Nawneet Kumar Pandey, J.—I have already heard the learned counsel for the appellant as well as the learned counsel for the State of Bihar. 2. This appeal has been preferred against the judgment and award dated 21.12.1988, passed by the Subordinate Judge-II-cum-Land Acquisition Judge, Muzaffarpur in Land Acquisition Case No. 65 of 1975. 3. The brief facts of the case are that five acres of land of the appellant was acquired, vide notification dated 15.02.1966 under the provision of Section 4(1) of the Land Acquisition Act, 1894 (for short ‘the Act’). The purpose for acquisition was for the construction of Erri Seeds Supply Station in village Mohammadpur Gokul, P.S.-Sakra, Distrcit- Muzaffarpur. 4. On behalf of the appellant, an objection under Section 5A of ‘the Act’ was filed which was rejected and thereafter the declaration under Section 6 of ‘the Act’ was issued on 11.11.1966 as it was for public purpose. Ext.-I is the notification under Section 4(1) of ‘the Act’ and Ext.-J is the notification under Section 6 of ‘the Act. The Additional Land Acquisition Officer, Muzaffarpur submitted his report to the Additional Collector and it was forwarded to the government for further action. In the said report, the claim made on behalf of the appellant was also recorded. As per the objection of the appellant, the property fell in the share of the appellant after partition. It was “the cream plot of land” and the appellant was in cultivatory possession of the land, where the agricultural works in mechanized way were performed. The alternative land was suggested by the appellant through the second objection petition dated 27.07.1966. Both the applications were rejected by the Additional Collector. 5. The main grievance of the appellant is inadequate compensation awarded to him by the State Government. He claimed the value of the land not less than Rs.22,250/- per acre, which is equivalent to Rs. 1000/- per katha. The objection petition dated 18.11.1969 is marked as Ext.2 6. The grievance of the appellant is that there was no examplar sale deed for four years prior to the notification and only one sale deed was available after the notification which is Ext.1 dated 27.01.1967, executed by Budhu Thakur in favour of Munshi Mian, Muhammad Hussain and Mohammad Suleman which relates to the same village Mohammadpur Gokul and the land was purchased for Rs. 1,000/- per katha (Rs.22,900/- per acre).

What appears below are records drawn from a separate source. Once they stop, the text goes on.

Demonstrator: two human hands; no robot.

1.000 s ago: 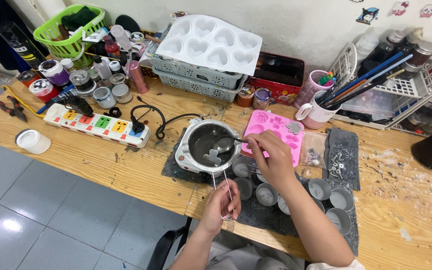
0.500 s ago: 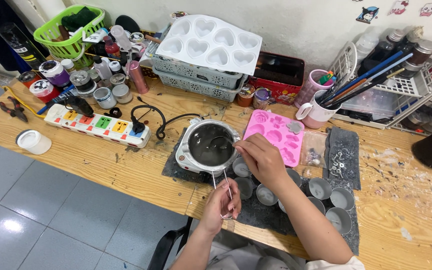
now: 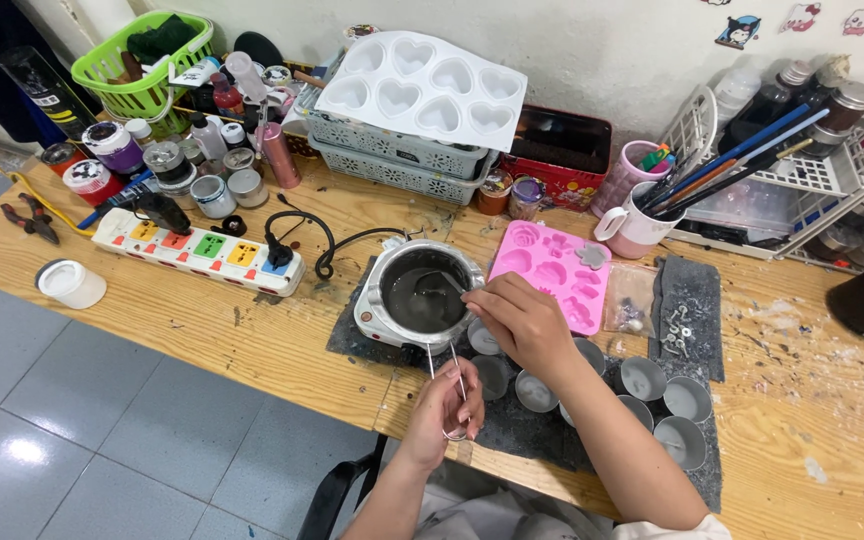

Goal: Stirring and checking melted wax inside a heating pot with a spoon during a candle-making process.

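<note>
Left hand pinching wire handle, right hand pinching spoon dipped in round steel pot of grey liquid, glossy pink mould at three o'clock on the counter.

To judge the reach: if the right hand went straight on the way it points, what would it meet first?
Probably the grey liquid in the melting pot, since the right hand points a spoon into it; depth is unclear.

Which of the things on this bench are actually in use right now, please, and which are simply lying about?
In use: melting pot of dark liquid, its wire handle in the left hand; spoon in the right hand; small tins.

Lying about: power strip, heart mould, green basket, pliers.
</note>
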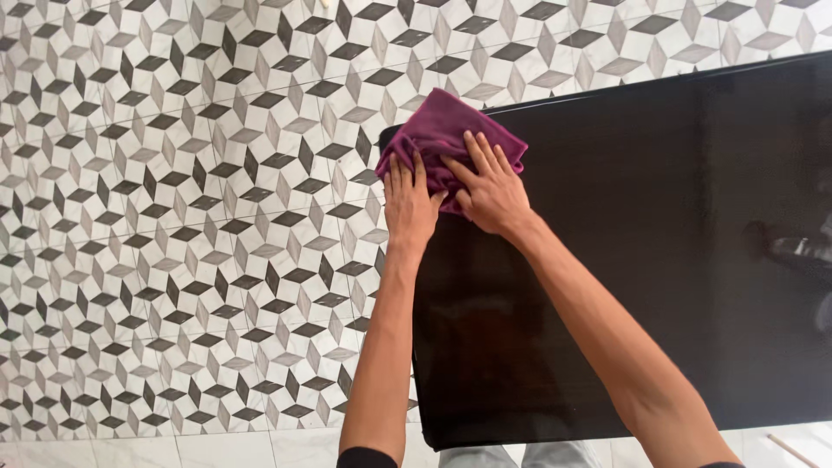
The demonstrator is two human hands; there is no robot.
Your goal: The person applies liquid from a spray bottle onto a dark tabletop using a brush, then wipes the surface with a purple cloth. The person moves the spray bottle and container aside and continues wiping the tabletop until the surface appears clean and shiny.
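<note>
The landmark is the glossy black tabletop (pixel 624 260), seen from above against a floor (pixel 173 217) of grey, black and white geometric tiles.

A purple microfibre cloth (pixel 446 130) lies bunched on the far left corner of the tabletop, with part of its fold reaching the corner edge.

Left hand (pixel 407 204): laid palm down on the near left part of the cloth, at the tabletop's left edge. Its fingers (pixel 400 173) are extended and close together, pressing flat; they clamp nothing.

Right hand (pixel 494 195): laid palm down on the cloth just beside the left hand, further in from the corner. Its fingers (pixel 485 154) are spread slightly and also press flat rather than grip.

Both forearms run from the near edge of the tabletop up to the corner.

Hazards, as judged from this position:
- The cloth sits at the very corner. Pressure directed outward could carry it, and the left hand, off the edge.
- The cloth is bunched, not flat. Uneven contact could leave streaks on the glossy surface, which shows reflections plainly.
- Neither hand grips the cloth; a quick stroke could let it slide out from under the palms.
</note>
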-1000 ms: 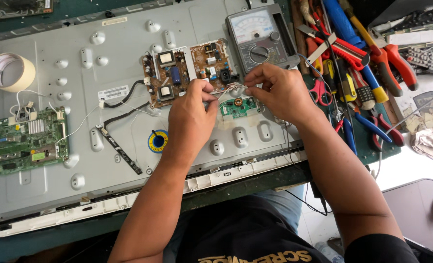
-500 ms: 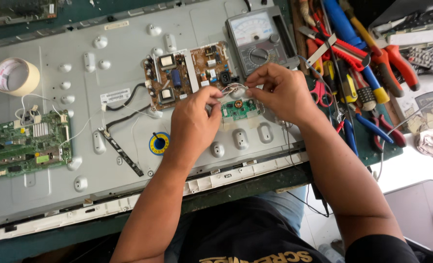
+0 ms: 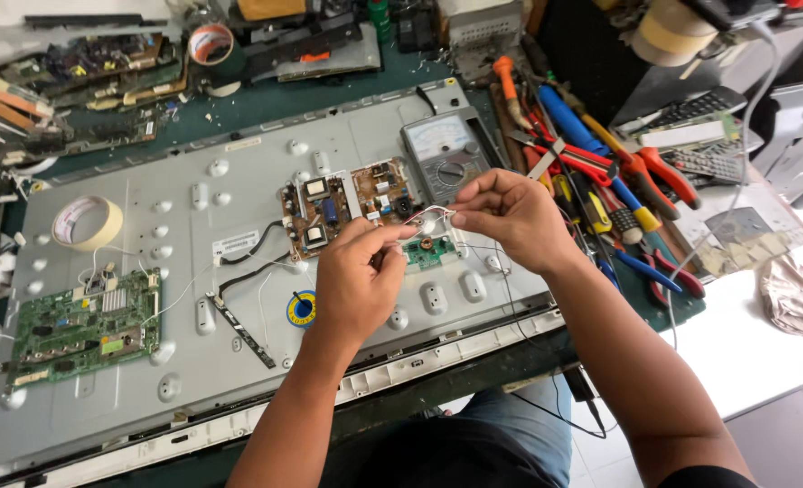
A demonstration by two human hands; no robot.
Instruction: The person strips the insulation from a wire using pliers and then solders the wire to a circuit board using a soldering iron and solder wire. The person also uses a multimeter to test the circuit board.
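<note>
Together, both forearms reach up from the bottom edge and meet over the large grey metal back panel [image 3: 148, 361] of a flat screen. The left hand [image 3: 356, 285] is curled knuckles-up, its fingertips pinched on one end of a thin white wire [image 3: 430, 211]. The right hand [image 3: 510, 217] bends at the wrist and pinches the other end, so the wire arches between them just above a small green circuit board [image 3: 430, 251]. How the wire joins that board is too fine to make out. Behind the hands lie a brown power board [image 3: 315, 215] and a grey analogue multimeter [image 3: 445, 155].
</note>
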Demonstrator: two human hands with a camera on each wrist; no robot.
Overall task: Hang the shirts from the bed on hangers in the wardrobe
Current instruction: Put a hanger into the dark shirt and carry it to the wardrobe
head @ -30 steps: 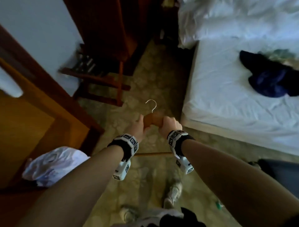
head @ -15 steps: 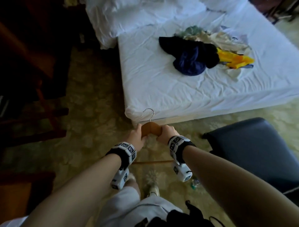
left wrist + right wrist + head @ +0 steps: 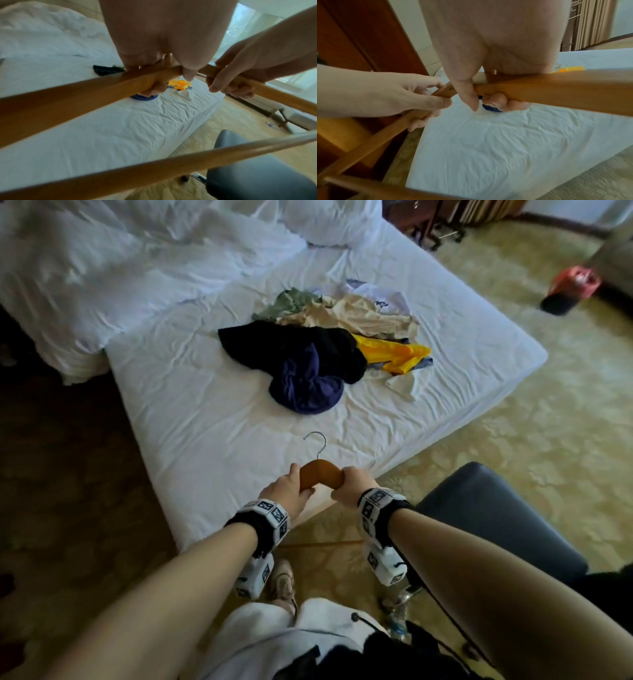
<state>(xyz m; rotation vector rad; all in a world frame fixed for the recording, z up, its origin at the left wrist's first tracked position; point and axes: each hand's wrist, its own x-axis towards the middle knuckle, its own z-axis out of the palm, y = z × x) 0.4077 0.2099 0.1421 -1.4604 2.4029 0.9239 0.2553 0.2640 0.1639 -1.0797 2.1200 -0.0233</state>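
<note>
Head view, lower centre: the left hand (image 3: 289,491) and right hand (image 3: 352,486) each keep a clenched grip on a wooden hanger (image 3: 320,474), one on either shoulder, hook pointing up-frame. Past them, mid-frame, lies the bed (image 3: 212,440), and on it a heap of shirts (image 3: 325,354), dark blue, yellow and beige, toward the upper centre.

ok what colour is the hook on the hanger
Silver metal; the hook shows best in the head view, above the brown wooden hanger.
</note>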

1,000/- per katha (Rs.22,900/- per acre). The second examplar sale deed is Ext.1/A, which is a certified copy of the sale deed dated 13.01.1966, executed by Raghuraj Singh in favour of Pahari Mahto. It has been submitted that as per the sale deed the consideration money was Rs.540.55/- per katha (Rs.12,378/- per acre). The learned court below ignoring these two examplar sale deeds conceded with the award submitted by the Collector at the rate of Rs.231.50 per katha (Rs.4697/- per acre) which is a meagre amount, according to the appellant. 7. The learned counsel for the appellant has submitted that, while calculating the compensation, the learned authorities had taken into account the sale statement of another village Dharmangatpur (Ext.C) and only on the basis of sale statement of another village, even without examining the vendor or vendee, the compensation on the basis of sale statement was ascertained and the learned court below has also committed illegality in relying upon the sale statement (Ext.C) for calculation of the land in question. It has been submitted further that as per the decision of the Hon’ble Supreme Court in the case of Collector Raigarh vs. Harisingh Thakur and others reported (MANU/SC/0331/197), the sale statement without examining the vendors or vendees cannot be taken into account for computation/calculation of the compensation. Para-6 of the said judgment is reproduced hereinbelow:— “6. It is also not disputed that the Special Land Acquisition Officer did not lead any evidence worth the name to show the price of the comparable sites in question and remained content with the production only of the sale statement made by Jujhar Singh, N.A.W.I. Now the sale statement consisted mostly of sales relating to the year 1951 which is not relevant for the question in hand. Moreover, the sale statement by itself without examining either the vendors or the vendees or the persons attesting the sale deeds is not admissible in evidence and cannot be relied upon. The sale deed dated December 14, 1956 in favour of Dr. Das for 4,800 square feet of land out of contagious Khasra No. 256 in lieu of Rs. 2,000/- i.e., at approximately 6 1/2 annas per square foot (which has been relied upon by the Additional District Judge and the High Court) could be taken as a safe guide for determination of the compensation.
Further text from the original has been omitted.